◆ **WORK TASK**: Would you please return every line from the listing that contains the word "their"?
** Opening GIVEN INFORMATION block **
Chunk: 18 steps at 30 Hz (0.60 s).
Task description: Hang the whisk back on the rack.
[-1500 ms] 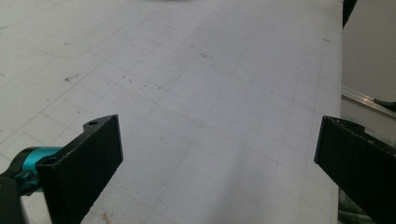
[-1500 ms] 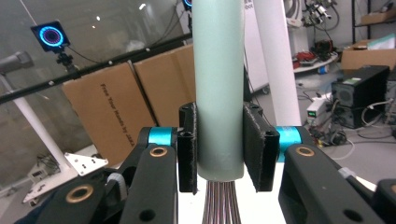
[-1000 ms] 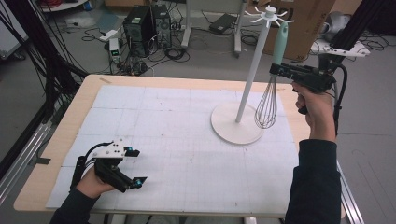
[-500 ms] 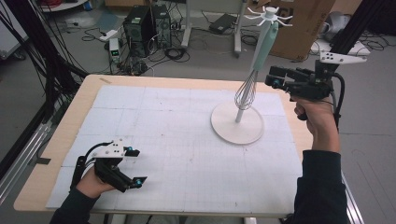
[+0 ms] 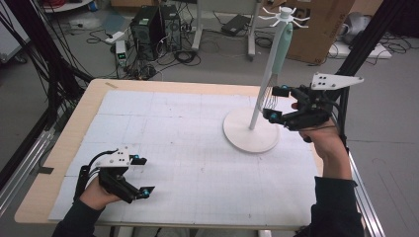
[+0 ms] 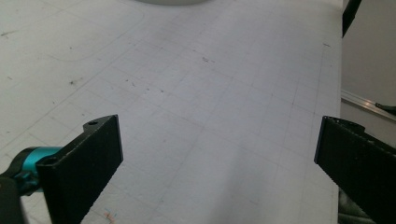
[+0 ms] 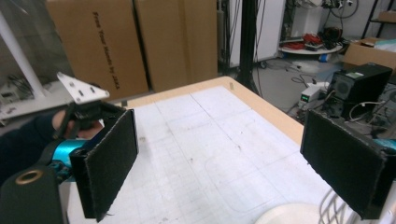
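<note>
Black padded jaws of the right gripper (image 5: 274,102) stand wide apart and have just been opening; nothing sits between the pads. In the right gripper view they frame bare white mat, with a few thin wires (image 7: 332,205) of the whisk curving up at the lower right corner, beside the right-hand pad but not pressed by it. From above, that gripper is held level, just to the right of the rack pole, its jaws pointing at the whisk's wire end.

Free of the gripper, the whisk (image 5: 279,54) hangs from a hook at the top of the white rack (image 5: 250,130), its mint-green handle uppermost and its wire head low against the pole; the wires are faint there, so whether they touch the pole is hard to tell. The rack's round base rests on the mat toward the right side of the tabletop (image 5: 84,111).

Well away from the rack, at the near left corner, the left gripper (image 5: 141,175) rests low over the mat in the person's hand. Its jaws are spread wide too, with only gridded mat (image 6: 210,107) between them and the rack's base edge at the top of the left gripper view.
</note>
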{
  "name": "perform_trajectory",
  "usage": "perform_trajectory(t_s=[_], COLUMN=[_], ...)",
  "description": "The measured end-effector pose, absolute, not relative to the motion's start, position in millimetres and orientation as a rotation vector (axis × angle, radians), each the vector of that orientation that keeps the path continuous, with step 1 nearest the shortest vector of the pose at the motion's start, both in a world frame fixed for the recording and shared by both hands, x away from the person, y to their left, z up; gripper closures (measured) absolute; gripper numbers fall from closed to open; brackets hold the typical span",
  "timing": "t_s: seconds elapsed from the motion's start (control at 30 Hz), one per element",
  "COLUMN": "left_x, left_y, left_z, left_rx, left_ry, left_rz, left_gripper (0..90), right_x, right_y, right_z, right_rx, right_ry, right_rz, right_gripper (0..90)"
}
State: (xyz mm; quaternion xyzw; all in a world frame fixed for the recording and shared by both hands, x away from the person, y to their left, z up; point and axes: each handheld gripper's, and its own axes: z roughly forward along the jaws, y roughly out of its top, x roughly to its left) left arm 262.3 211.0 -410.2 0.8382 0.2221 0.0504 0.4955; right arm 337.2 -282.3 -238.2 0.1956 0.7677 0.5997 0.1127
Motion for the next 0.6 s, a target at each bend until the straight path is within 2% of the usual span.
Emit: perform_trajectory(t_s=[0.07, 0.13, 0.6], left_x=[263, 263, 264], left_y=[212, 214, 224], left_z=[-410, -409, -405], left_rx=[2.022, 2.014, 1.941], left_ry=[0.542, 0.545, 0.583], left_rz=[0.128, 0.134, 0.19], left_gripper=[1.6, 1.7, 1.7], right_x=[333, 330, 313], right_y=[-277, -271, -248], right_z=[-243, -248, -294], right_rx=[0.547, 0.545, 0.568], right_ry=[2.254, 2.259, 2.286], right_rz=[1.779, 1.769, 1.633], right_gripper=[2.8, 0.6, 0.3])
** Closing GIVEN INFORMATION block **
◆ **FINISHED EXERCISE**:
  "description": "The measured end-effector pose, absolute, not relative to the motion's start, position in millimetres and orientation as a rotation vector (axis × angle, radians), each the vector of that orientation that keeps the path continuous, with step 1 nearest the shortest vector of the pose at the motion's start, both in a world frame fixed for the recording and shared by both hands, x away from the person, y to their left, z up; gripper closures (measured) absolute; gripper numbers fall from closed to open; brackets hold the typical span",
State: (xyz mm; quaternion xyzw; all in a world frame fixed for the recording and shared by both hands, x away from the person, y to their left, z up; point and axes: each handheld gripper's, and its own axes: z roughly forward along the jaws, y roughly out of its top, x roughly to its left) left arm 262.3 211.0 -410.2 0.8382 0.2221 0.0504 0.4955; right arm 337.2 -282.3 -238.2 0.1956 0.7677 0.5997 0.1127

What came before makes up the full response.